But the real kicker? Everyone in the industry knows this. It’s the dirty little secret that everyone’s too scared to say out loud, because once you pull at that thread, the whole thing unravels. The moment you start asking questions, like “Where exactly did my ad dollars go?” or “Why are we paying top dollar for inventory that might as well be invisible?” you’re venturing into dangerous territory. And nobody likes dangerous territory—not when it threatens the cozy status quo that’s been lining pockets for years. So, what do the media buyers do? They pretend it’s all fine, nod along in meetings, and hope no one notices the emperor is buck naked.

Let’s talk about fear—because that’s what’s really driving this trainwreck. Media buyers are terrified of pulling back the curtain and admitting the truth: they’ve been complicit in this mess from the get-go. It’s like that scene in every horror movie where the character knows something’s wrong but decides to go into the creepy basement anyway. Why? Because facing the truth is scarier than whatever might be lurking in the dark. Admitting that the supply chain is broken would mean taking on the big players—the ones with deep pockets and even deeper connections—and that’s a battle most buyers just aren’t willing to fight. After all, who wants to be the one to say that the emperor has no clothes when everyone else is still pretending to admire his fine robes?

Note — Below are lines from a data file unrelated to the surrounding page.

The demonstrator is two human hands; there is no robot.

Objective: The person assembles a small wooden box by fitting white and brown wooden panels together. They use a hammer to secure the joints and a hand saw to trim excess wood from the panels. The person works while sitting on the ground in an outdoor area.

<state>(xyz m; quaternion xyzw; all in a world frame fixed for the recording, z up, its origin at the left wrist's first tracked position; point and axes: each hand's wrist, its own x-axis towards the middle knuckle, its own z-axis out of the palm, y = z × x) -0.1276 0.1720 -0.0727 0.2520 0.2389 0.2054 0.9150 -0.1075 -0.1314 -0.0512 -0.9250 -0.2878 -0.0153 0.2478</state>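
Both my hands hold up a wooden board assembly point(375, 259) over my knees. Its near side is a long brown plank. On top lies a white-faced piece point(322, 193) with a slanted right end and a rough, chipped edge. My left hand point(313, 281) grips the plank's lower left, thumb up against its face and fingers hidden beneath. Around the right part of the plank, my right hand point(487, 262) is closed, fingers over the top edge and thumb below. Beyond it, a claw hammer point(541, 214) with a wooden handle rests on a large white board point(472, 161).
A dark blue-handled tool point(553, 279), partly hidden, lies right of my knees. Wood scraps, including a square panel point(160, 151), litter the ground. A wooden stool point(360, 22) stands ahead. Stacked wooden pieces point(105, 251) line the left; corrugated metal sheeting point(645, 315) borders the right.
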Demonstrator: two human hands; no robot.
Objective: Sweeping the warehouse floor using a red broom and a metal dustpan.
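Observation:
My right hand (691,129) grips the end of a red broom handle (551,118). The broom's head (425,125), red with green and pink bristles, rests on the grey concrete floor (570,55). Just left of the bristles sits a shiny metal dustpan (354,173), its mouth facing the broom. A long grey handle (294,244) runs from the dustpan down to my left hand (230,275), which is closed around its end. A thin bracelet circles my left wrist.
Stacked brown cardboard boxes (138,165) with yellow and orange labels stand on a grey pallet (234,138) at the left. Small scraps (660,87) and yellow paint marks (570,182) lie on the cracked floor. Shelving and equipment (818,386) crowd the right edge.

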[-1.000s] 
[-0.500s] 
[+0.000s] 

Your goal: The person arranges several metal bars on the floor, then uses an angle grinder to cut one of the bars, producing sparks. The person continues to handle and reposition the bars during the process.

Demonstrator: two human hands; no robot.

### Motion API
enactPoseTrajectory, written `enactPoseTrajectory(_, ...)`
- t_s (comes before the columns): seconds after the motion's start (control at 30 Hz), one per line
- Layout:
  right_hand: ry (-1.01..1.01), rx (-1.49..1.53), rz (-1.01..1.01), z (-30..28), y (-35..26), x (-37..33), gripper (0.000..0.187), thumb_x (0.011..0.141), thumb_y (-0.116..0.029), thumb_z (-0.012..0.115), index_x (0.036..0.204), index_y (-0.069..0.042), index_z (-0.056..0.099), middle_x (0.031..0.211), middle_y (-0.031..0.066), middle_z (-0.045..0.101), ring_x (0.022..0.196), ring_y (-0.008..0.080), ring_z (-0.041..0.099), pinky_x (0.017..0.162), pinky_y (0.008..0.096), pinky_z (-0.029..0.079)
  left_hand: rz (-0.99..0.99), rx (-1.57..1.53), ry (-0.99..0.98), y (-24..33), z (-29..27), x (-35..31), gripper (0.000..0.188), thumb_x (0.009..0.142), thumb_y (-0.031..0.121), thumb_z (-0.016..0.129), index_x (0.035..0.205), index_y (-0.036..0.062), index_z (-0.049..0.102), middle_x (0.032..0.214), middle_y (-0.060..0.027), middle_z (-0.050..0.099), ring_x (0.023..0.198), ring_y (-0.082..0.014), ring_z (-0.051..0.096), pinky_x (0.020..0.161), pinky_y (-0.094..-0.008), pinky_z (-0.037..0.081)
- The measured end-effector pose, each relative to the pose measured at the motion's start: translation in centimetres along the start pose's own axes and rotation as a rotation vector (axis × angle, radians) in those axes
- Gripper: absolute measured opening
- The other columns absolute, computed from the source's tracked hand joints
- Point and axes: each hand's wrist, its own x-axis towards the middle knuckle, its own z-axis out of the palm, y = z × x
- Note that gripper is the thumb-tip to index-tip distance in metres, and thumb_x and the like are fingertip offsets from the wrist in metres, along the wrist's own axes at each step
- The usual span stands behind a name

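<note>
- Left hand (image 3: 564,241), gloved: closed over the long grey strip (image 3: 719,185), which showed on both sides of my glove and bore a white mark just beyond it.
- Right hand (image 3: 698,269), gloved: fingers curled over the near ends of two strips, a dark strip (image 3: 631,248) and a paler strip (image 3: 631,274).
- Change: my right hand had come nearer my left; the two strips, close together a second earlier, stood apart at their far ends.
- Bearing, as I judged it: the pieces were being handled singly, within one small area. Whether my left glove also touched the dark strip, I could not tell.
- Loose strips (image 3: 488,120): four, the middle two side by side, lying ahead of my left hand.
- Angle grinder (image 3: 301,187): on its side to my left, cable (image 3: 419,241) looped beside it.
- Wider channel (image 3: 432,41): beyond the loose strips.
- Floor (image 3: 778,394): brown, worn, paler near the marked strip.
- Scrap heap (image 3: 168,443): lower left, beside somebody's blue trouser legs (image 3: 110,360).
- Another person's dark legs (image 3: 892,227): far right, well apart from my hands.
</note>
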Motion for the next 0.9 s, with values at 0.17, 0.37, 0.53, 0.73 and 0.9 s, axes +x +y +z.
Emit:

And let’s not forget about the money—because, at the end of the day, that’s what this is all about. The current system, as broken as it is, keeps the cash flowing. It’s a gravy train with biscuit wheels, and nobody wants to be the one to derail it. So, instead of fixing the problem, media buyers keep their heads down, cross their fingers, and keep throwing money into the fire. It’s the ultimate in willful ignorance—pretend the problem doesn’t exist, and maybe it’ll go away. Spoiler alert: it won’t.

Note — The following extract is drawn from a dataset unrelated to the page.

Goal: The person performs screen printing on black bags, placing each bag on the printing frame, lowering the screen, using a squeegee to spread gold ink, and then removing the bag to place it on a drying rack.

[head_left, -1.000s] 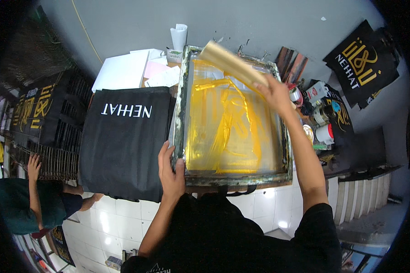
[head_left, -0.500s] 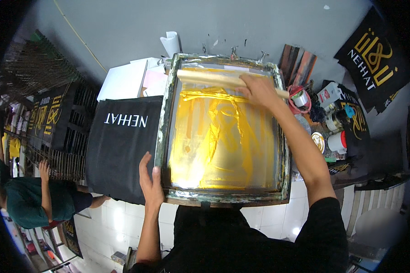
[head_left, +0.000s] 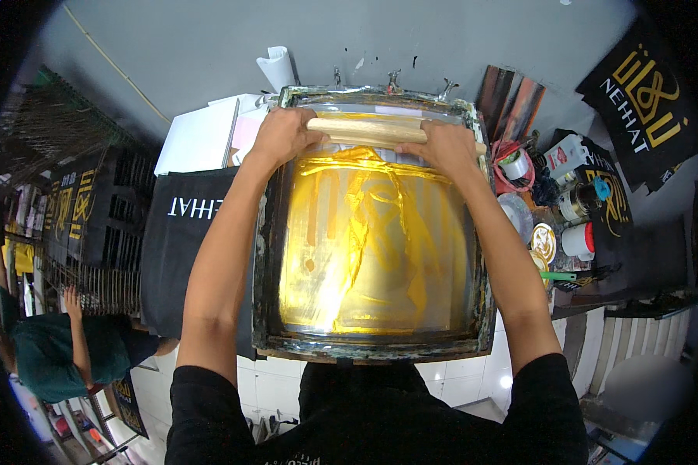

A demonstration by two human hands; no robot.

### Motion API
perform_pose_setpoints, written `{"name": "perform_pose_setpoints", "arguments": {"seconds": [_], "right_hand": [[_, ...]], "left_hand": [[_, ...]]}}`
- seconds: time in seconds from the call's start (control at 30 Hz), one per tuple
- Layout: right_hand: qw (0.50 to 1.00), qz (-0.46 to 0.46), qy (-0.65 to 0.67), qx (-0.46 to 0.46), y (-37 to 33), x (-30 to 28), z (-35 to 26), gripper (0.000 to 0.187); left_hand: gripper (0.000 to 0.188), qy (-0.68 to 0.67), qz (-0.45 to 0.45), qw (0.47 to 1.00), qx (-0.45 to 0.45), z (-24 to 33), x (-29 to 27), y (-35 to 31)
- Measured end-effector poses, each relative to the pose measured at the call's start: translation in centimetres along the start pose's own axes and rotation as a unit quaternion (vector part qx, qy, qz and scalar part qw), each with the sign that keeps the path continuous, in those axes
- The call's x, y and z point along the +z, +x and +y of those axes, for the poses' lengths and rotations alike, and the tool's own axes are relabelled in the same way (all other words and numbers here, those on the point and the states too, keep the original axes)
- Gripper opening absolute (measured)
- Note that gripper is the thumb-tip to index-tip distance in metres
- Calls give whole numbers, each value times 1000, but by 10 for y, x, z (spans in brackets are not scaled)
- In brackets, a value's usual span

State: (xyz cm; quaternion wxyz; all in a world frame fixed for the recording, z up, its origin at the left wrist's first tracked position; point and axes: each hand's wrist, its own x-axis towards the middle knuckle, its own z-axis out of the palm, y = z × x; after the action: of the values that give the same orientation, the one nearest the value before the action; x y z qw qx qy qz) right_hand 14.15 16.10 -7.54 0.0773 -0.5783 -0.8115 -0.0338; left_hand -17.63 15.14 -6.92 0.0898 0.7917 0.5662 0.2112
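Note:
A wooden-handled squeegee [head_left: 368, 130] lies crosswise near the far end of the printing screen [head_left: 372, 346]. My left hand [head_left: 287, 136] grips its left end, and my right hand [head_left: 446, 145] is wrapped round it near the right end. Thick golden-yellow ink [head_left: 358, 221] streaks the mesh, with a ridge of it just on the near side of the squeegee. A faint lettering design shows through the mesh. The screen's worn frame surrounds it, crusted with old paint. The squeegee's blade is hidden under the handle.
A black printed fabric piece [head_left: 182, 256] lies left of the screen, with white sheets [head_left: 198, 139] beyond. Ink tubs [head_left: 578, 242], jars and a red-handled container [head_left: 512, 167] crowd the right side. Metal racks [head_left: 70, 256] and a person in a green shirt [head_left: 70, 349] are at left.
My left hand has moved from beside the frame's near left corner up to the squeegee's left end and gripped it. My right hand stays on the squeegee. The frame now sits flatter.

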Motion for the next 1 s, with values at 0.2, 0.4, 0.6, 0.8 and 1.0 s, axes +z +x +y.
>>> {"name": "perform_pose_setpoints", "arguments": {"seconds": [0.2,0.4,0.6,0.8,1.0], "right_hand": [[999,42,0,-30,-30,5,-4,74],[996,80,-5,-42,-74,5,-21,72],[997,68,4,-36,-121,-4,-35,65],[999,22,21,-17,-179,-14,-51,59],[1000,-10,22,-9,-246,-21,-68,45]], "left_hand": [[35,-5,13,1000,13,11,2,-36],[34,-4,22,999,33,23,3,-81],[32,-16,39,998,39,45,-1,-128],[31,-3,2,1000,6,71,-9,-182],[28,-5,-36,999,3,99,-21,-244]]}}
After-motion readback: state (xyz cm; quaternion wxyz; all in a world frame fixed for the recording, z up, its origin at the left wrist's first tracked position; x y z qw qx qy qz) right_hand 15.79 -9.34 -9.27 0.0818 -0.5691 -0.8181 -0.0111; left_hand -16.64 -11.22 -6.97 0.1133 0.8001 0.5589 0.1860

What’s truly mind-boggling is the sheer level of denial. It’s like watching a slow-motion car crash where everyone’s too busy texting to notice the impending doom. The industry keeps talking about transparency like it’s some magical cure-all, but in reality, it’s just a buzzword that gets tossed around to make everyone feel better. Meanwhile, the same old games are being played, the same old problems are being ignored, and the same old money is being wasted. It’s a vicious cycle, and the only way out is to stop pretending that everything’s fine and start demanding real change.

Audience Curation: The Marie Kondo of Advertising

But there is a way out of this mess, and it’s called Audience Curation. Think of it as Marie Kondo for the advertising world—only instead of decluttering your closet, you’re decluttering your ad strategy. Curation is all about stripping away the layers of crap that have built up over the years and focusing on what really matters: reaching the right people with the right message at the right time.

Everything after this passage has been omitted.